После того как Филиграни торжественно возложил свой венок и произнес унылым голосом речь об отряде братьев, некоторые из которых пали за то, чтобы солнце могло светить красным светом, как граф проследил историю деревни и свою собственную до палеолитических потемок, как Старый Плюмаж выкрикнул властные приказания Судьбам творить самое страшное и заявил, что Сан-Рокко все равно будет стоять вечным символом того, другого, третьего, к собравшимся обратился Валь ди Сарат. Речи он заранее не готовил. Он говорил от сердца.

— Amici[73], — сказал он, — это событие торжественное и вместе с тем задушевное. Сегодня я не особенно проникнут нашим славным прошлым, нашими традициями, нашей доблестью, нашим чувством справедливости. Потому что постоянно думаю о них, вернее, о нашем стремлении к ним и тщете наших частых попыток стать достойными своих идеалов. Вся страна уставлена такими памятниками, как тот, что я сейчас открыл, на их открытиях наверняка выражались прекрасные и благородные чувства, вызывавшие океаны слез, бури аплодисментов, а потом наступал глубокий сон забвения. Во время похода на Рим фашисты проходили мимо многих таких памятников, но статуи немы. Они живописуют только славу. О смерти же, гангрене, боли, ампутации, грязи, глупости, бесчеловечности, трусости безмолвствуют. Человеческий разум забывает о бедствиях и тем самым готовит почву для новых бедствий. Я не могу этого забыть. Я никогда этого не забуду.

Война — самый глупый из доводов. Это крайняя мера; так, крайней мерой удачливого преступника будет уничтожение судов. На нее идут, когда больше нет желания повиноваться законам полемики, то есть законам богоданного человеческого разума. Когда глупцы не находят ответов, когда логика и достоинство вызывают внезапное озлобление у тех, кто лишен логики и достоинства, тогда гибнут миллионы неповинных людей. Иной причины не существует. Глупцы, духовные банкроты самовыражаются за счет других, а те, кто мыслит категориями войны, являются самыми глупыми, самыми обанкротившимися, и они слишком часто остаются в живых после того пиршества смерти, на которое выдавали приглашения. — Он немного помолчал. — Меня называли героем. Говорили, что я хорошо сражался. Другие сражались не хуже, только менее удачливо. Лично я считаю то, что сделал, наименее важным событием в своей жизни. Воспринималось это легкомысленно, с пылкостью юности. Я наслаждался.
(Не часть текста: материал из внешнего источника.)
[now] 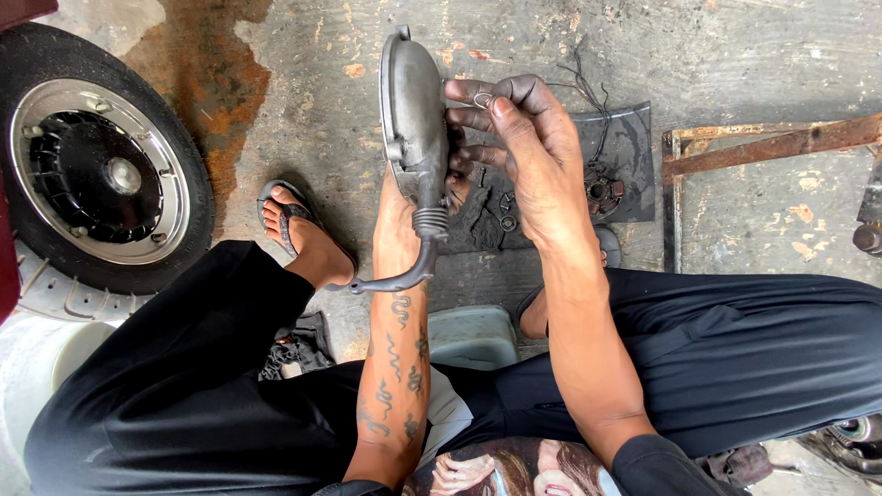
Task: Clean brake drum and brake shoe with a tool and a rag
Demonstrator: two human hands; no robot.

Да, как ожесточившийся, лишенный совести воин. Убивал людей с легким сердцем, наслаждался за счет других. Эгоистично, бездумно, безответственно. Однако я герой. Я предпочел бы написать бессмертную строку, зачать здорового ребенка, посадить дерево, чем стоять сегодня перед вами у этого алтаря человеческого безрассудства, принимая ваши поздравления.

— Спятил? — прошипел ему потом полковник Убальдини.

— А что такое?

— Это опаснейшие мысли. Твое счастье, что люди по тупости их не поняли. Сочли их какой-то новой разновидностью патриотизма, иначе тут же заклеймили бы тебя как коммуниста.
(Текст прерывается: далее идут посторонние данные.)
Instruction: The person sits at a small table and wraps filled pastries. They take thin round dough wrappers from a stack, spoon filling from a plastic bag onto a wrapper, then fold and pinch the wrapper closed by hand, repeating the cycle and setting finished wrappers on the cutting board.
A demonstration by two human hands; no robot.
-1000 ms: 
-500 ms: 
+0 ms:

— Как коммуниста? Господи. Почему?

— Ты никогда не поумнеешь. И не станешь пригоден для государственной службы. Чем я весьма разочарован.

— Мне очень жаль.

Убальдини свирепо посмотрел на племянника.
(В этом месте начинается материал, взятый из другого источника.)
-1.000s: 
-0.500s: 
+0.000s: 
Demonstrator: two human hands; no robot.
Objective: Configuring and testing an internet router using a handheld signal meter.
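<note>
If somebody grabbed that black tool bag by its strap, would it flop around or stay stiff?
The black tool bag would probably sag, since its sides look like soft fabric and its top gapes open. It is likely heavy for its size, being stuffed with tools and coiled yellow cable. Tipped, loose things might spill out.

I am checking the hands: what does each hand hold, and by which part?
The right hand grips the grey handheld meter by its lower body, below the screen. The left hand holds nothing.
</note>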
— Терпеть не могу нерасчетливости. Мне пришлось из шкуры лезть, чтобы добиться нынешнего положения. Ты — герой. Герою не нужно раскрывать рта. Ты прославился, а я карабкался по лестнице, с одной ступеньки на другую. И теперь на руках у тебя все козыри, а ты хочешь выбросить их, ведешь себя, как пятнадцатилетний мальчишка, внезапно ощутивший на плечах бремя ответственности за весь мир.

— Завидуешь мне?

— Конечно, недоумок!

— Пятнадцать лет — возраст хороший, честный. Мир новенький, чистый.

— Мир очень стар и очень грязен, — сказал полковник, потом, чуть погодя, добавил: — И весьма щедр.

Речь Валь ди Сарата особого впечатления не произвела. В подобных случаях интонации говорят громче слов, и то, что ему приходилось напрягать голос, дабы быть услышанным, избавило его от малейших подозрений в подрывной деятельности.